● **EXERCISE PROMPT**: Starting at the first line of the data, please print exactly those lines through the one that holds "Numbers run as", omitting every picture.

● **DATA SHOWN**:
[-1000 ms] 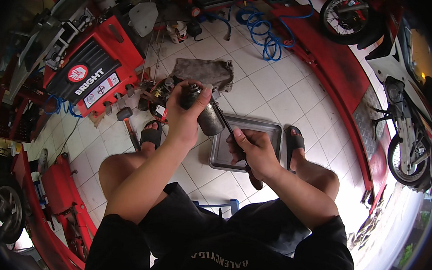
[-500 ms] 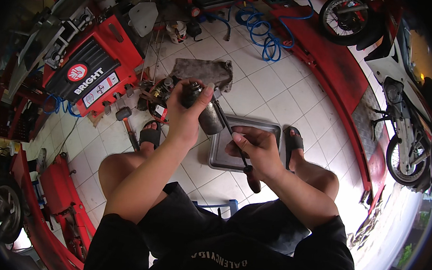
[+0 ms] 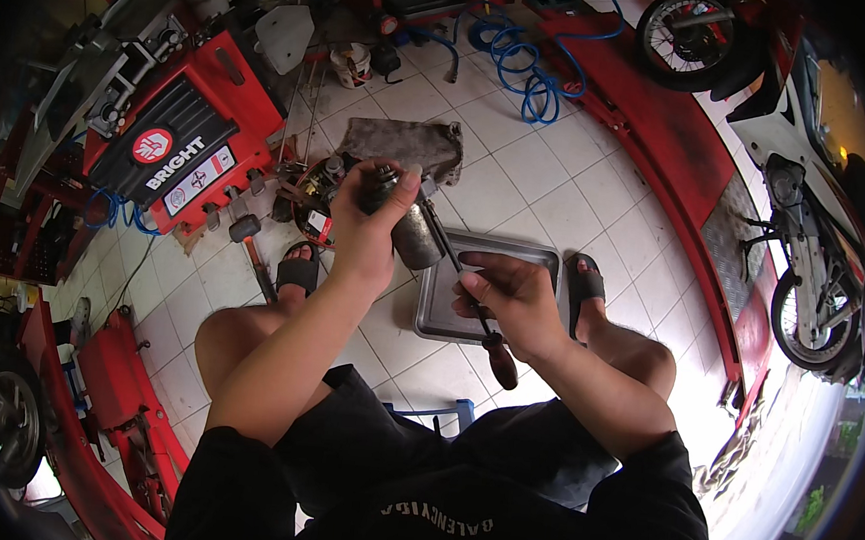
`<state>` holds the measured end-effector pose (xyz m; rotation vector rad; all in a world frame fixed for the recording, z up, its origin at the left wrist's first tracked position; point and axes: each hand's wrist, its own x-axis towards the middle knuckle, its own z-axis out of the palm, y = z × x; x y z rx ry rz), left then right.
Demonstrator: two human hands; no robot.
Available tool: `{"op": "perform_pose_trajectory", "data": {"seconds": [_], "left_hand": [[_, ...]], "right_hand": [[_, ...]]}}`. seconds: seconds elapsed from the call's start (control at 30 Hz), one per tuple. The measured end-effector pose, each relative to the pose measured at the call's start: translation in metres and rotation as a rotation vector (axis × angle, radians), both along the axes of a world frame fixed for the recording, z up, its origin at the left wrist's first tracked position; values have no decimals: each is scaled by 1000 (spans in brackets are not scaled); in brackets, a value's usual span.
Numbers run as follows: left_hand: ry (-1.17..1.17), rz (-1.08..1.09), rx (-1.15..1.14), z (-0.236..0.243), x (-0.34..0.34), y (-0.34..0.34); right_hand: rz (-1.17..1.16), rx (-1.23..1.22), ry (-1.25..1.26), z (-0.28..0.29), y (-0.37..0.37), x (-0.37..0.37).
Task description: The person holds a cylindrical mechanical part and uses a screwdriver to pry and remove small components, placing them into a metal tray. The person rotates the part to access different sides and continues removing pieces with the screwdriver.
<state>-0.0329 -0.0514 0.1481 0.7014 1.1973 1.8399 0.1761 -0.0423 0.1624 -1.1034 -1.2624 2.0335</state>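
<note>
My left hand (image 3: 364, 227) is closed around a worn metal cylinder (image 3: 417, 239) with a dark, stepped end (image 3: 383, 176) showing between thumb and fingers. Pinched by its thin shaft in my right hand (image 3: 511, 301) is a screwdriver (image 3: 497, 361) with a reddish-brown handle, which points down toward me. Its shaft runs up alongside the cylinder; whether the tip touches the cylinder I cannot tell. Below both hands, a shallow grey metal tray (image 3: 435, 323) rests on the floor between my feet.
A dirty grey cloth (image 3: 401, 144) lies beyond my hands. To the left stand a red machine (image 3: 249, 97) and a hammer (image 3: 258, 268). A coiled blue hose (image 3: 536, 82) and a long red ramp (image 3: 653, 135) are at the back right, with a motorcycle (image 3: 792, 225) farther right.
The screwdriver handle has swung slightly and shows more of its reddish side. My right fingers have shifted a little on the shaft. My left hand and the cylinder stay almost in place.
</note>
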Motion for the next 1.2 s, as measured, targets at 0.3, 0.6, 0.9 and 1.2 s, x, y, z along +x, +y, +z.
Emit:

● **EXERCISE RESPONSE**:
[-1000 ms] 
[-500 ms] 
[+0 ms] 
`<state>` holds the measured end-effector pose (xyz m; rotation vector rad; all in a world frame fixed for the recording, z up, its origin at the left wrist's first tracked position; point and axes: each hand's wrist, its own x-axis towards the middle knuckle, its own z-axis out of the palm, y = z × x; x y z rx ry rz), left then right.
Demonstrator: two human hands; no robot.
Available tool: `{"op": "perform_pose_trajectory", "data": {"seconds": [_], "left_hand": [[_, ...]], "right_hand": [[_, ...]]}}`. seconds: seconds elapsed from the call's start (control at 30 Hz), one per tuple. The measured end-effector pose, each relative to the pose measured at the call's start: translation in metres and rotation as a rotation vector (axis × angle, radians), both along the axes of a world frame fixed for the recording, z up, its origin at the left wrist's first tracked position; values have no decimals: each is scaled by 1000 (spans in brackets are not scaled); in brackets, a value's usual span.
Numbers run as follows: left_hand: ry (-1.17..1.17), rz (-1.08..1.09), rx (-1.15..1.14), z (-0.236..0.243), x (-0.34..0.34), y (-0.34..0.34); right_hand: rz (-1.17..1.16), rx (-1.23..1.22), ry (-1.25..1.26), z (-0.28..0.29), y (-0.37..0.37), x (-0.37..0.37).

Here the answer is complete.